From Writer Unboxed:
“The primacy of airborne person-to-person transmission,” as Derek Thompson put it on Monday at The Atlantic brings together for me an intriguing parallel between the COVID-19 pathogen, our experience of it, and literature.
Contrary to trends found in studies showing people have less time for audiobooks during the pandemic – because many are at home more and not alone on commutes or gym trips – I’ve been listening to more books. Masked breaks from the desk for me are more frequent, not less, and more necessary because of a heavier workload.
And something about the nearness of a voice in your ear, the digital equivalent of someone’s breath on your shoulder, can intensify the psychological proximity of reading–the author in your head, the voice against your face, dangerous in terms of a contagion, luxurious in terms of literature.
Thompson is right that the scientists’ shift from a focus on surface transmission to an aerosolized threat hasn’t been followed well by the public. But neither was the shift to an understanding of masks’ importance, either. As the medicos’ grasp has deepened, the population’s attention has waned (or has been politically diverted), and yet both cleaning! and masks! are part of the same evolving insight, even as so many folks are breathing heavily from their labors with sponges and soaps, “funneling our anxieties into empty cleaning rituals,” as Thompson writes.
. . . .
But the understanding now is that the novel coronavirus COVID-19 is moving through the population on one of our most intimately shared features: breath. Talking. Whispering. Chatting someone up. Shouting someone down. At bars, outbreaks occur not because everyone is drinking after each other or pawing the same table top or bar surfaces but mainly because they sit close to each other to be heard over music, they raise their voices, they share breath. And they may be fully asymptomatic, too – the final terror.

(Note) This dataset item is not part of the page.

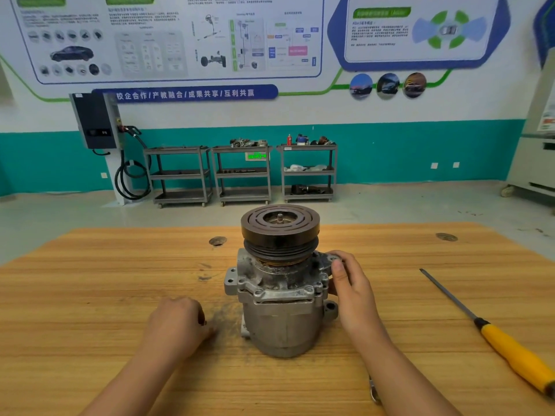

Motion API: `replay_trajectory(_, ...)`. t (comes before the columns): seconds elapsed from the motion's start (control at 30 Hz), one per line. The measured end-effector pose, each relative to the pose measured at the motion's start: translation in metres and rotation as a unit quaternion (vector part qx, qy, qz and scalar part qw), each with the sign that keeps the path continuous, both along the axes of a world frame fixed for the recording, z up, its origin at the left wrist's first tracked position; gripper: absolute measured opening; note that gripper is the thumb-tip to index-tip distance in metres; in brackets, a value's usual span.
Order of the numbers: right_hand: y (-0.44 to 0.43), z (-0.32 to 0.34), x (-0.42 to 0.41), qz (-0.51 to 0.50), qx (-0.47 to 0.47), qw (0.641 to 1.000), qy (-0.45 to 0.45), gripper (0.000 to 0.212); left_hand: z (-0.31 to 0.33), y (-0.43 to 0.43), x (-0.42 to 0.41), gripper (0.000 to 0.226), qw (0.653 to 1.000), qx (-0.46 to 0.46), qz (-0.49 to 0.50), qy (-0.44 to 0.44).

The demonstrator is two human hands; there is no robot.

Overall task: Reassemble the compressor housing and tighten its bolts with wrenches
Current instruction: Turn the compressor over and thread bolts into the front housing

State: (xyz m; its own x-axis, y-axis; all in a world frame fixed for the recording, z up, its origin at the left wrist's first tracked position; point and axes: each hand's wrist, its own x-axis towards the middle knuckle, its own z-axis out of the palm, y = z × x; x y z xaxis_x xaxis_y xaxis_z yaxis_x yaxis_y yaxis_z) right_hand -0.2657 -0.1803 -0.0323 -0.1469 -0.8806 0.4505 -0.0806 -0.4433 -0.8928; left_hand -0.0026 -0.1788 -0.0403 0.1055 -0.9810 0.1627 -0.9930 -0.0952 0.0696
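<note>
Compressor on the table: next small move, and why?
Probably bring the left hand up to the left flange of the compressor: the right hand grips its right side, the left lies curled on the table, and neither holds a tool.

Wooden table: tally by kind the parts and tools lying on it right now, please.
Compressor: 1
Screwdriver, yellow handle: 1
Metal tool, mostly hidden behind the right forearm, kind unclear: 1
Total: 3
</note>
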Motion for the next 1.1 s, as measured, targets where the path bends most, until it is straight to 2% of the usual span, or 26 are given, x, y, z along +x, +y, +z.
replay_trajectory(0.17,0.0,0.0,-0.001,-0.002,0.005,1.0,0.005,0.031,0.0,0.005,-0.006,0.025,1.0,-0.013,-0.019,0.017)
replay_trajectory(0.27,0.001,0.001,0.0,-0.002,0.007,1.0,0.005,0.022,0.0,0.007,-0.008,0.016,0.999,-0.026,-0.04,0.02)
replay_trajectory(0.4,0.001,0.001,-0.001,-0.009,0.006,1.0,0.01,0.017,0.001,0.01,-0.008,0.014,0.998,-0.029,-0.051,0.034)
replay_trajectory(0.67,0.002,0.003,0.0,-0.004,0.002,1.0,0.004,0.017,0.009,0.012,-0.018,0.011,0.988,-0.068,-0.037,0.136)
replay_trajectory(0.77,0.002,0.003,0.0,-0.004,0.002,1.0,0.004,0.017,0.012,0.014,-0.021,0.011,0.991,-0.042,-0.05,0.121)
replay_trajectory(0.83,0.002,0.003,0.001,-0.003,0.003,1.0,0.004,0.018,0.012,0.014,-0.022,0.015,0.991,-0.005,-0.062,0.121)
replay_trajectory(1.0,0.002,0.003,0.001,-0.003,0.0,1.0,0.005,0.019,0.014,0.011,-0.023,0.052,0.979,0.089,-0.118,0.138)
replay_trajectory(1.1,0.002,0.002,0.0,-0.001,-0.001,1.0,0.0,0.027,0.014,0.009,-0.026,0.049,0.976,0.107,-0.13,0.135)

Ironically, of course, the more isolated we become in order to keep from sharing each other’s breath, the more literature’s intimacy may mean to us.
A book is a thing of safe breath.
It’s better if it’s digital than print because other hands (and breaths) won’t have impacted its surfaces.
But it may be even better if rendered in audio, not only freeing you from the safety issues of surfaces but bringing the format into alignment with the communicative mechanism we need to avoid: speech.
. . . .
I find that I favor an almost conspiratorial tone in a narrator, reliable or otherwise. I want a voice that wants me. I want a story that arrives with eloquent urgency. I think there’s such a thing as narrative pressure and it feels good, like a breath on the ear.
Link to the rest at Writer Unboxed
While it’s only a premise for the OP, PG questions whether anyone paying attention to the the world’s currently most famous virus formerly believed it was primarily contracted by surface transmission instead of floating invisibly into the bodies of its victims when they inhaled.
PG does agree that the quality of the audiobook narrator’s voice is an important part of the entire experience. He recently returned an audiobook edition of a bestselling traditionally-published book because he found the narrator’s voice annoying.
PG could be wrong, but he believes the quality of a narrator’s voice in an audiobook should become almost unnoticeable to the listener after the first few words. It needs to be a good voice, but not necessarily an overly-distinctive voice.